Show all lines below holding the string "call".

***** RECORDS SHOWN *****

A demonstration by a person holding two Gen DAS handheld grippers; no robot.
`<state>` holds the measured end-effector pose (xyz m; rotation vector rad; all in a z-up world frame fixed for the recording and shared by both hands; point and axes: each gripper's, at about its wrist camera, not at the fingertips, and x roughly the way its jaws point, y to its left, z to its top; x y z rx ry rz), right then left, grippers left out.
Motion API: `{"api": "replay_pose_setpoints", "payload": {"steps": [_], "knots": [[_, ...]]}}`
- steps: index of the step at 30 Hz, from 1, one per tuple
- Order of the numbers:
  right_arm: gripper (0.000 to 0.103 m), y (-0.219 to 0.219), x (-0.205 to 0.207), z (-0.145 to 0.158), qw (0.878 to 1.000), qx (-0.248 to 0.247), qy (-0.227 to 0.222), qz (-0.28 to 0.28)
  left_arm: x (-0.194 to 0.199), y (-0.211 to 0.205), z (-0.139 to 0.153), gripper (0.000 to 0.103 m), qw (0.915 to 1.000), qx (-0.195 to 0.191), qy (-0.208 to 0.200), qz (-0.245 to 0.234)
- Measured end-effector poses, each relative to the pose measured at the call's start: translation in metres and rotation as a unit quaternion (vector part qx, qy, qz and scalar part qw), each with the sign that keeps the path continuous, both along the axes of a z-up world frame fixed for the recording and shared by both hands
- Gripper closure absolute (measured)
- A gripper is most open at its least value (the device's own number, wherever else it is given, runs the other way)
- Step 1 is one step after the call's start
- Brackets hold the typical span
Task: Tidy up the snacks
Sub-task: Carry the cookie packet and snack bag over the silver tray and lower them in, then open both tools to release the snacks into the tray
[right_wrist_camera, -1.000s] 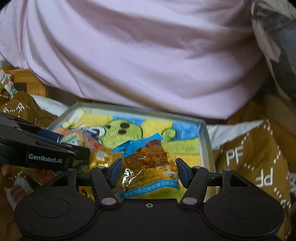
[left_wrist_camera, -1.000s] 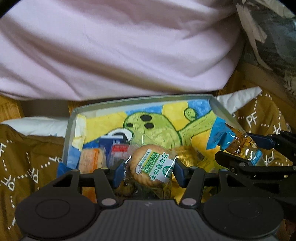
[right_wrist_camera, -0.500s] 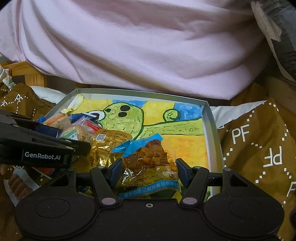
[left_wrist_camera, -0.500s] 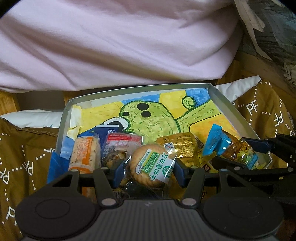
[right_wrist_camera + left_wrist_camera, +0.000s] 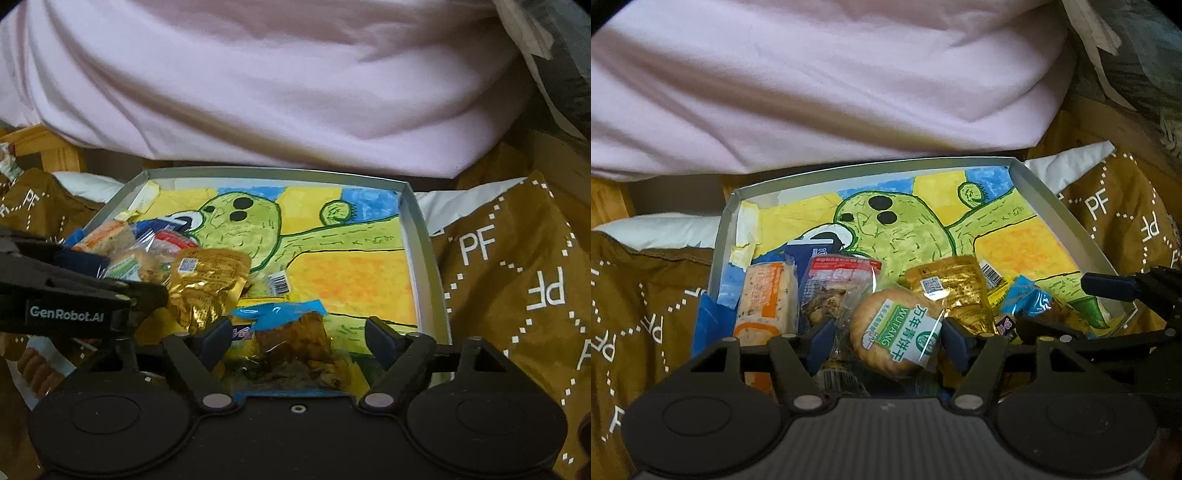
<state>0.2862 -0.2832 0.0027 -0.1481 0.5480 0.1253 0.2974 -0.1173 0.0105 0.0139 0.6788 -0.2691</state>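
Observation:
A shallow grey tray (image 5: 871,170) (image 5: 417,236) lined with a green-figure drawing holds several snack packets at its near left. My left gripper (image 5: 888,343) is shut on a round biscuit packet (image 5: 897,338) with a green and white label, low over those packets. Behind it lie an orange and white packet (image 5: 768,295), a red-labelled clear packet (image 5: 838,284) and a gold packet (image 5: 953,291) (image 5: 207,280). My right gripper (image 5: 299,334) stands open around a blue-topped packet of brown snacks (image 5: 291,343), which rests at the tray's near edge.
A pink cloth (image 5: 849,92) bulges just behind the tray. Brown fabric printed with "PF" (image 5: 498,277) surrounds the tray on both sides. A wooden frame (image 5: 37,144) shows at the far left. Another snack packet (image 5: 37,365) lies outside the tray, near left.
Both grippers came down toward the tray's near edge. The right gripper's fingers spread and the blue-topped packet sank onto the tray. The left gripper still grips the biscuit packet.

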Motion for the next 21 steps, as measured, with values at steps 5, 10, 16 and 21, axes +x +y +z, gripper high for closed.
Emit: {"api": "replay_pose_setpoints", "payload": {"steps": [5, 10, 16, 21], "knots": [[0.016, -0.001, -0.005, 0.007, 1.000, -0.006, -0.011, 0.001, -0.004, 0.005, 0.002, 0.027, 0.9999, -0.010, -0.001, 0.009], [0.009, -0.003, -0.011, 0.015, 1.000, -0.010, -0.019, -0.005, -0.009, 0.008, 0.010, 0.016, 0.9997, -0.011, -0.016, 0.016], [0.004, -0.003, -0.020, 0.028, 0.999, -0.018, -0.035, -0.007, -0.018, 0.011, 0.023, 0.007, 0.9992, -0.013, -0.031, 0.023], [0.001, -0.002, -0.032, 0.043, 0.998, -0.021, -0.056, -0.006, -0.029, 0.017, 0.038, 0.002, 0.9979, -0.016, -0.053, 0.034]]}}
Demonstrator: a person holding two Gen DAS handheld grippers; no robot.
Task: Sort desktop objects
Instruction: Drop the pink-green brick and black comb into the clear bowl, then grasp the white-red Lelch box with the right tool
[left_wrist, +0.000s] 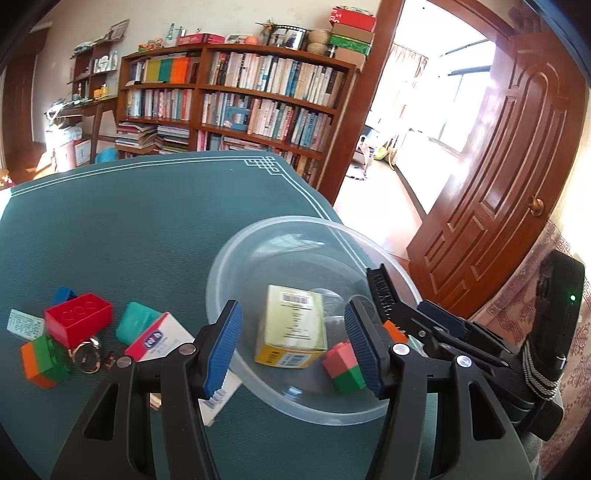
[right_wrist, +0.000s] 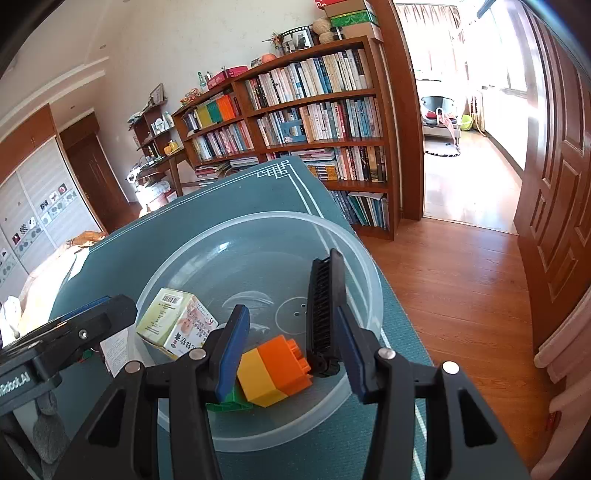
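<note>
Both grippers are hovering over the clear bowl (right_wrist: 373, 288) near the bench's right edge. The right gripper (right_wrist: 291, 354) is standing open, gripping nothing; the orange-yellow block (right_wrist: 273, 373) and black comb (right_wrist: 325, 314) are lying free between its fingers. The left gripper (left_wrist: 295, 350) is open too, empty, above a small carton (left_wrist: 291, 328) and pink-green block (left_wrist: 343, 365). Further left, more blocks (left_wrist: 77, 317) are sitting on the bench (left_wrist: 147, 221).

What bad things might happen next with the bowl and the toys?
The clear bowl sits close to the table's edge beside the floor, so a nudge from either open tool might push it off. The black comb leans against the right tool, so it may topple when that tool pulls away.
</note>
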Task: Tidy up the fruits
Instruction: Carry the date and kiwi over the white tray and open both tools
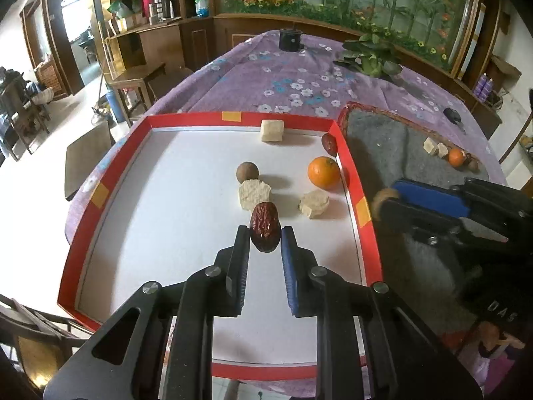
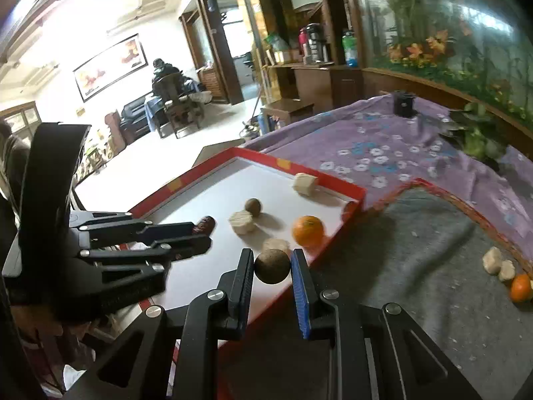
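Observation:
My left gripper [image 1: 265, 233] is shut on a dark red date [image 1: 265, 230] and holds it over the white floor of the red-rimmed box [image 1: 353, 180]. In the box lie an orange [image 1: 324, 172], a brown round fruit [image 1: 247, 172], a second date [image 1: 329, 142] by the right wall and three pale chunks [image 1: 255, 194]. My right gripper [image 2: 272, 265] is shut on a brown round fruit [image 2: 272, 265] above the box's right rim [image 2: 333, 233]. The left gripper with its date [image 2: 204, 225] shows in the right wrist view. The grey-lined basket [image 2: 416, 250] holds two pale chunks [image 2: 493, 260] and an orange [image 2: 521, 287].
The box and basket sit on a purple flowered cloth [image 1: 293, 76]. A leafy vegetable [image 1: 371, 56] and a small black object [image 1: 290, 39] lie at the far end. Wooden cabinets and chairs stand beyond the table's left edge.

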The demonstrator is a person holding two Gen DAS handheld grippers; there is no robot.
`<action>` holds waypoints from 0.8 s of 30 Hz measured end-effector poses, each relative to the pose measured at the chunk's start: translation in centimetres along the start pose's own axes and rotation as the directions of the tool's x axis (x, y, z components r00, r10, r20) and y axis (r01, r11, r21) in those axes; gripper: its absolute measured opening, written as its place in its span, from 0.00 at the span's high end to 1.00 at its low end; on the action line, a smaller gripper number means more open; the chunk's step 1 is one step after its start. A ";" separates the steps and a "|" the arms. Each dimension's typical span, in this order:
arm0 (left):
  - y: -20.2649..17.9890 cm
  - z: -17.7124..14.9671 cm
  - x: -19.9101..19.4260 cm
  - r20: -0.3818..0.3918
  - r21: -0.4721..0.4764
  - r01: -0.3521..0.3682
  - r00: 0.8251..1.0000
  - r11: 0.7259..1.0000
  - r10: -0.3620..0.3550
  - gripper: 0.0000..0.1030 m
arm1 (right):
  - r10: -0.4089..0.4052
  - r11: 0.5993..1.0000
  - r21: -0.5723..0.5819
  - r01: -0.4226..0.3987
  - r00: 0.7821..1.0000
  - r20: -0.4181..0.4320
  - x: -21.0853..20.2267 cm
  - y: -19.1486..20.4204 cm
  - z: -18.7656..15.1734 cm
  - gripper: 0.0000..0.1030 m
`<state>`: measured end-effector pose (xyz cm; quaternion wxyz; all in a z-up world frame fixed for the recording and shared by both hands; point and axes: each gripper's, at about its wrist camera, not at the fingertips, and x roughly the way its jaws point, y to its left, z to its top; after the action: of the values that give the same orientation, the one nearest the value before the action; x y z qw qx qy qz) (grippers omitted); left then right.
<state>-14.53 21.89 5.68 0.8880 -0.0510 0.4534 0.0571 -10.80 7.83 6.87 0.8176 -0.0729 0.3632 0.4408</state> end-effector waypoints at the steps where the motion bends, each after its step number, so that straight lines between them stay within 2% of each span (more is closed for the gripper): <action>1: 0.0 0.0 0.2 -0.004 0.001 0.000 1.000 1.000 0.000 0.82 | 0.009 1.000 -0.004 -0.009 1.000 -0.008 0.4 0.2 0.1 0.79; 10: 0.3 -0.1 1.9 -0.036 -0.017 -0.013 0.999 1.000 0.012 0.82 | 0.015 1.000 -0.018 -0.017 0.996 -0.083 4.3 0.7 0.0 0.79; 20: 0.9 0.0 2.9 -0.061 -0.052 -0.028 0.998 0.998 0.025 0.82 | 0.003 1.000 -0.012 -0.004 0.996 -0.087 5.3 0.5 -0.6 0.79; 22: 0.8 0.0 2.9 -0.063 -0.049 -0.033 0.998 0.998 0.030 0.82 | 0.012 1.000 -0.009 -0.012 0.996 -0.088 5.3 0.5 -0.6 0.75; 23: 0.8 0.0 2.9 -0.063 -0.046 -0.037 0.997 0.998 0.034 0.80 | 0.014 1.000 -0.007 -0.015 0.996 -0.086 5.1 0.5 -0.6 0.71; 24: 0.7 0.0 2.9 -0.061 -0.043 -0.039 0.998 0.998 0.036 0.73 | 0.015 1.000 -0.003 -0.015 0.996 -0.084 5.0 0.4 -0.6 0.69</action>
<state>-12.98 22.77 3.33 0.8715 -0.0640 0.4793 0.0822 -9.71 11.19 3.26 0.7982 -0.0901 0.3967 0.4442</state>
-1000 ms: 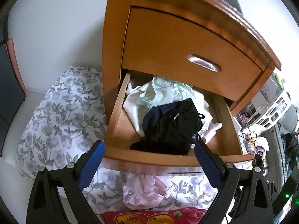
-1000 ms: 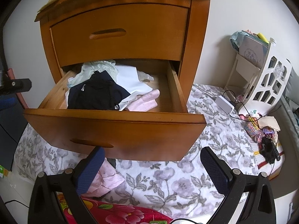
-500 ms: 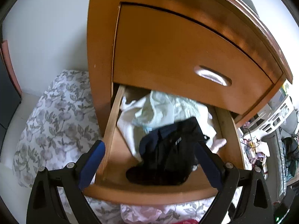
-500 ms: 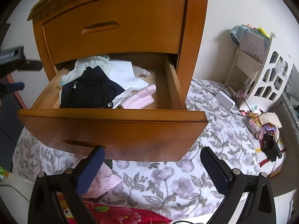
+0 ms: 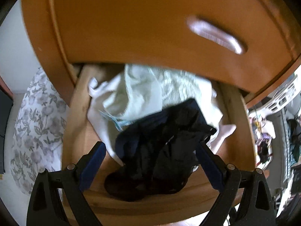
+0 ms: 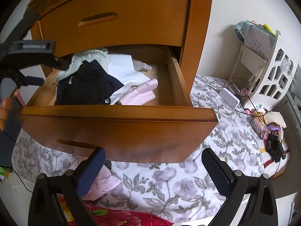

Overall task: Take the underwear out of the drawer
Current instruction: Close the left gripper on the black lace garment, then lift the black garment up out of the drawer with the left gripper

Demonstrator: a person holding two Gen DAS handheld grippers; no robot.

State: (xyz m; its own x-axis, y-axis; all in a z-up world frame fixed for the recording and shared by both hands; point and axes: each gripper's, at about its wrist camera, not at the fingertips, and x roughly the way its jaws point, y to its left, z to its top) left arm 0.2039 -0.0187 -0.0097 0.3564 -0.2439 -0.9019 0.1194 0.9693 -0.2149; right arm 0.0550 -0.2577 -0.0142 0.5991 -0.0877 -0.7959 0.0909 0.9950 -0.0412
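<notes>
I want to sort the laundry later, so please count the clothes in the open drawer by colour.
Black or dark navy: 1
White: 1
Pale mint green, lacy: 1
Pink: 1
Total: 4 pieces that show; more may lie hidden under the pile.

The left gripper [image 5: 150, 154] hangs wide apart over black underwear [image 5: 160, 150] in the drawer [image 5: 75, 131], seemingly not touching.
</notes>
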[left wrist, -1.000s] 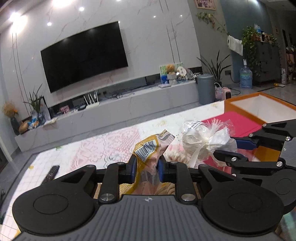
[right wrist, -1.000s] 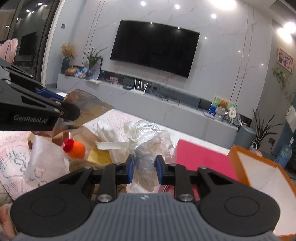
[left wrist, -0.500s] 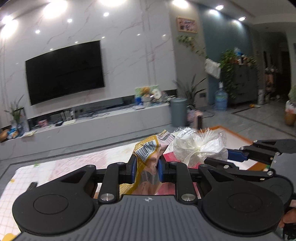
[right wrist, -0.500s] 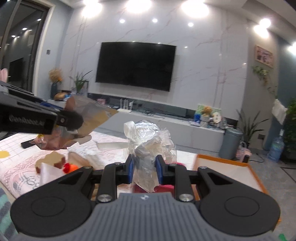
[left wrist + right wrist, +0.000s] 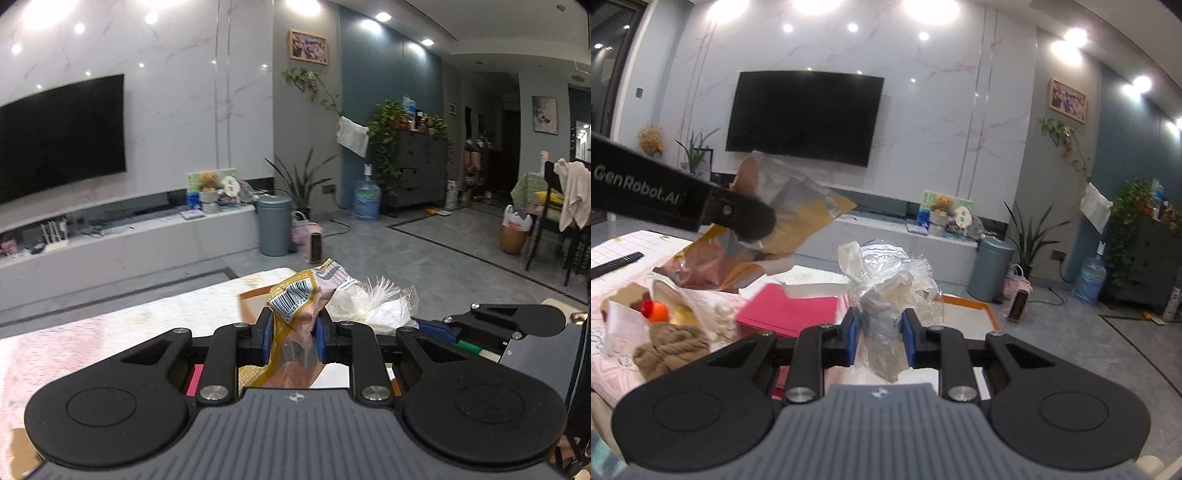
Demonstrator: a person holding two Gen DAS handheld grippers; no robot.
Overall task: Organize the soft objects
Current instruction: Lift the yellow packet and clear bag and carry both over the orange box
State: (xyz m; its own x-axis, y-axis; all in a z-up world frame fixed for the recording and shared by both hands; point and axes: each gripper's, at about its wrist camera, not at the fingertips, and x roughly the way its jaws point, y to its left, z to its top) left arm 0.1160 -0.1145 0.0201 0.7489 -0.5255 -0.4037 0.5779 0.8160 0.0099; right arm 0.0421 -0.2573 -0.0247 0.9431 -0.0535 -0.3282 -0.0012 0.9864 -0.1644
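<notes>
Left wrist: snack packet [image 5: 295, 314] seemingly upright between tongs [image 5: 293, 341]

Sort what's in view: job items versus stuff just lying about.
Job: snack packet in left gripper; clear plastic bag in right gripper; orange-rimmed box; brown yarn.
Lying about: remote, TV, grey bin, water bottle.

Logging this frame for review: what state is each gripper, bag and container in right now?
Left gripper: shut on the snack packet, held off the table.
Right gripper: shut on the clear plastic bag, held aloft.
Orange-rimmed box: open.
Pink folder: closed, lying flat.
Grey bin: lid on.
TV: off.
</notes>
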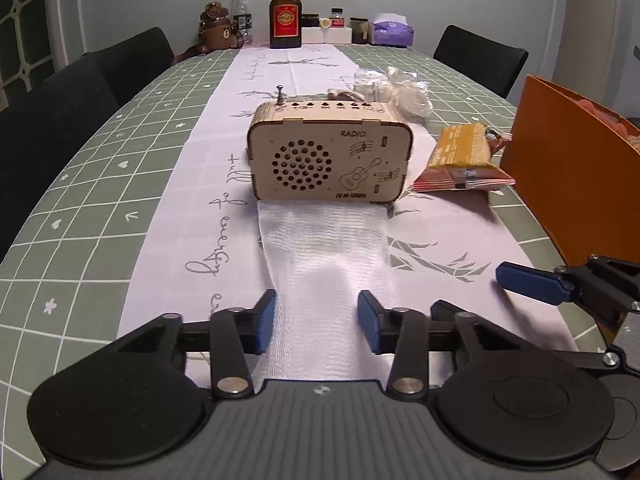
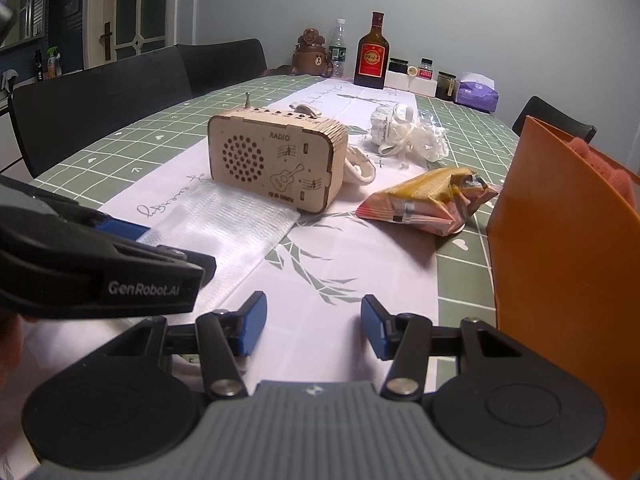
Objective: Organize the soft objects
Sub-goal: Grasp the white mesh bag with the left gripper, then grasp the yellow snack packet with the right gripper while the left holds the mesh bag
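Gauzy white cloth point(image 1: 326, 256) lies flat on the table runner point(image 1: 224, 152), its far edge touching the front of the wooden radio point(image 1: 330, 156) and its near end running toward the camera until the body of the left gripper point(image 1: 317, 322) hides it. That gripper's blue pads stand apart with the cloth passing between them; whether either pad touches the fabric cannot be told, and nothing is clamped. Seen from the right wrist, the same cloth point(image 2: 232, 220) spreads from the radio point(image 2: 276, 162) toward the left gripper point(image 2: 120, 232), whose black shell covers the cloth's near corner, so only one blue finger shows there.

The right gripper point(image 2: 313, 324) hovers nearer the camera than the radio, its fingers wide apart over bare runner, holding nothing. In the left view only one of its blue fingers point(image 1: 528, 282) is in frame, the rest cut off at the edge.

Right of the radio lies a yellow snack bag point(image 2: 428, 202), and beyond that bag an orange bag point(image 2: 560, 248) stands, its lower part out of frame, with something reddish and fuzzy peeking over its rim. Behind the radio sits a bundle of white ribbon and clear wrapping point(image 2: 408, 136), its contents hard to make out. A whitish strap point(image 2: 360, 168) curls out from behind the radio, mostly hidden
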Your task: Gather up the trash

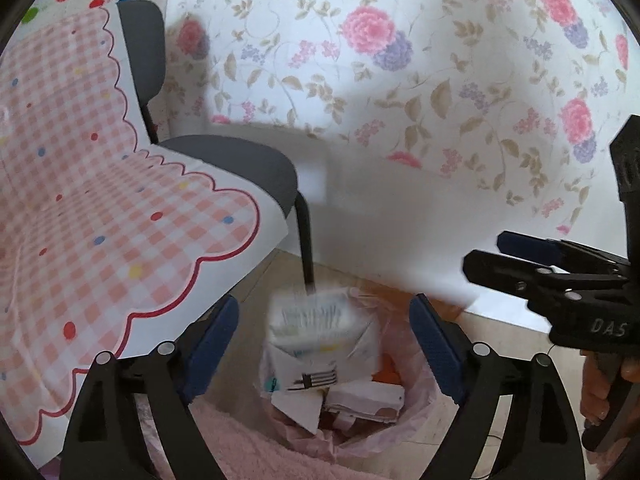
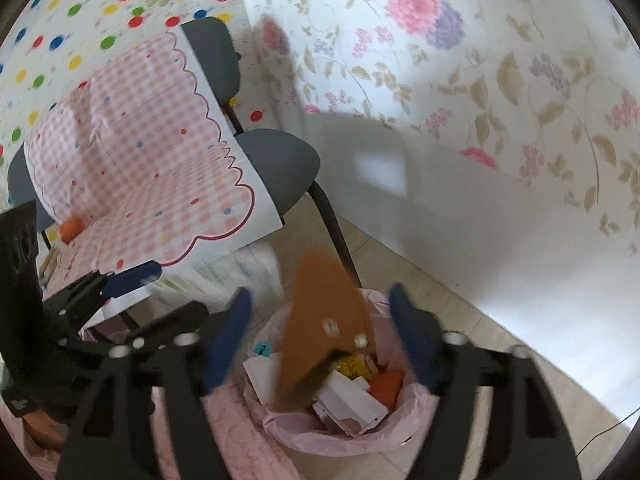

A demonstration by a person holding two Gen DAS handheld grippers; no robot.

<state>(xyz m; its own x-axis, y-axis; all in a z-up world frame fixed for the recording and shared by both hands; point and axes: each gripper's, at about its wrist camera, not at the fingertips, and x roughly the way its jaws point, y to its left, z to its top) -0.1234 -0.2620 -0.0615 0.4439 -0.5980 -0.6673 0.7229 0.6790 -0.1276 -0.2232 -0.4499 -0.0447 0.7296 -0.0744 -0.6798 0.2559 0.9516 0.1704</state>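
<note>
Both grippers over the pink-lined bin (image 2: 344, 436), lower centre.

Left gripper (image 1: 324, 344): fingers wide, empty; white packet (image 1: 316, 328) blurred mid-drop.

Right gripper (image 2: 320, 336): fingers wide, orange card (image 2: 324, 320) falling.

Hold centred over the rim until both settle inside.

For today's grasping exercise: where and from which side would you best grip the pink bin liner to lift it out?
Probably grip the pink bin liner at its loose rim, from above, on the near side. The rim folds outward in thin, pinchable film, while boxes fill the middle.
</note>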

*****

EXERCISE ANSWER
- Measured end-effector poses, each relative to the pose measured at the call's start: translation in metres and rotation as a unit quaternion (vector part qx, qy, qz and scalar part qw), each with the sign that keeps the path continuous, both along the axes of a z-up world frame fixed for the recording and shared by both hands
- Step 1 is one step after the call's start

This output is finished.